Camp Horsin’ Around takes the reigns on emergency preparedness
EM encourages families, community agencies to create action plan for emergencies
Imagine a worst case scenario — a tornado strikes, a medical emergency happens or a child goes missing.
These are never things anyone wants to think about, but Danville-Boyle County Emergency Management Director Mike Wilder says they are things that businesses, organizations and families need to consider and plan for.
“Any organization or business that deals or has any kind of group of people, especially kids of younger age that don’t realize what an emergency situation could be, needs to have a plan,” said Wilder. “You’ve got to have something — put it in writing.”
Wilder said he was especially pleased when Camp Horsin’ Around, in western Boyle County, contacted him while in their own planning process.
Camp Horsin’ Around, which focuses on children whose health is compromised or who have special needs, plays host to a variety of organizations throughout the summer — groups bringing their children to the center to have their own summer camp experience. The organized groups bring their own staff, with the exception of a few Camp Horsin’ Around employees.
The facility also has a medical center, where children receive chemotherapy can continue while at camp.
Marilyn Swinford, Camp Horsin’ Around board member and a retired emergency room nurse, was one of those leading the charge for the project, largely due to her background.
“I’ve had a lot of training regarding emergency planning,” she said.
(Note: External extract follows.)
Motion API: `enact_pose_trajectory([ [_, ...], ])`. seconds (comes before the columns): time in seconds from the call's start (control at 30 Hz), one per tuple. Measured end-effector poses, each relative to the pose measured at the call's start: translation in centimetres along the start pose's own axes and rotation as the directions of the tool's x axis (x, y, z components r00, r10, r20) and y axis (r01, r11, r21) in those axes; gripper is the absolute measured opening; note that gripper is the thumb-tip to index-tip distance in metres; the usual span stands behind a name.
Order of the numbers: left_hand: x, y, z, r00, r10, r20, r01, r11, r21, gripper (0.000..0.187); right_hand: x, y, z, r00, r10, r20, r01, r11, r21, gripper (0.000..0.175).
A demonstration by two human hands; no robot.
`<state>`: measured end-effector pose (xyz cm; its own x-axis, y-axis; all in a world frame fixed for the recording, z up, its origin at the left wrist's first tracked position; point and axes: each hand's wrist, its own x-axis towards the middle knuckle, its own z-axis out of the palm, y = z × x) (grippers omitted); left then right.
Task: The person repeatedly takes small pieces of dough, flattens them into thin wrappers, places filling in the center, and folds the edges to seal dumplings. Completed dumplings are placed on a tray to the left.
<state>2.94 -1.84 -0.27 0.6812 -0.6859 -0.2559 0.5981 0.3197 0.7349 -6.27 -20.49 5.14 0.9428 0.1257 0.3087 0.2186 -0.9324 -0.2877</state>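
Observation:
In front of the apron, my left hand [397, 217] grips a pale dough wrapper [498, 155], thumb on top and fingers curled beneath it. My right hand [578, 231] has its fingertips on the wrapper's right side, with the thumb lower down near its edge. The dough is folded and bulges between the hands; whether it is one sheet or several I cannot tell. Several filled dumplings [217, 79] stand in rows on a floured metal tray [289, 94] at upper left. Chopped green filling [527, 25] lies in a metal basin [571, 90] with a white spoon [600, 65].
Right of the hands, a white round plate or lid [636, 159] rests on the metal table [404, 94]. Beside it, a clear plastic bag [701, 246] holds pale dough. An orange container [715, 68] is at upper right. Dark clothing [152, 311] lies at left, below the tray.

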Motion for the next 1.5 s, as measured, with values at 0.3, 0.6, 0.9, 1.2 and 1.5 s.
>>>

The board wanted to “solidify” the plans everyone had in their heads on paper so they would have “consistency,” Swinford said.
“There are a lot of different organizations that are coming to camp. Everyone has their own thoughts and some may not have even considered it,” she said. “We want to make sure it’s safe for the kids, that everyone is prepared.”
Swinford was quick to point out there are no perceived threats to the children who come to Camp Horsin’ Around, but that they wanted to be prepared for any emergency that can come to mind.
They began by considering the kids, she said, the focus of the camp.
“You have to customize it for where your site is … Safety has to be paramount. Children are there for a valuable camp experience, but safety has to be first,” Swinford said.
Board members invited local emergency service personnel to the conversation — reaching out to Wilder, the Boyle County Fire Department, Boyle County EMS, Boyle County Sheriff’s Office and even the director of the Emergency department at Ephraim McDowell Regional Medical Center.
“We needed those relationships,” Swinford said, explaining some emergencies might require transporting one of their children there for special care.
Swinford said they looked at every potential risk they had, starting with basic first aid and beyond, planning for severe weather, fires, evacuation and more — everything to keep the kids safe, she said.
One thing they needed to work on, she said, was communication around the camp, which is why they plan to invest in walkie talkies, and beyond, which is why they are getting the key contact information needed.
“I can’t say enough about the communication and cooperation we had with the folks from Boyle County Emergency Services,” she said. “We spent several hours over a working lunch (going over the plan).”
They offered recommendations, she said, such as keeping a solid register of the children at the camp each week, in case of the need to evacuate.
“The camp plan is really comprehensive, and involves a map,” Swinford said. “It’s a very nice plan built on some very good national models … a guideline to prepare ourselves for the ‘What if’ and hopefully the ‘What if’ never happens.”
The next step, Swinford said, will be to train others.
“Once you find out the biggest risks and set up the plan, everyone has to be trained on the plan,” she said.
The are a limited number of full-time employees at the camp, but some seasonal workers and many volunteers — all of whom will have to be trained, Swinford said.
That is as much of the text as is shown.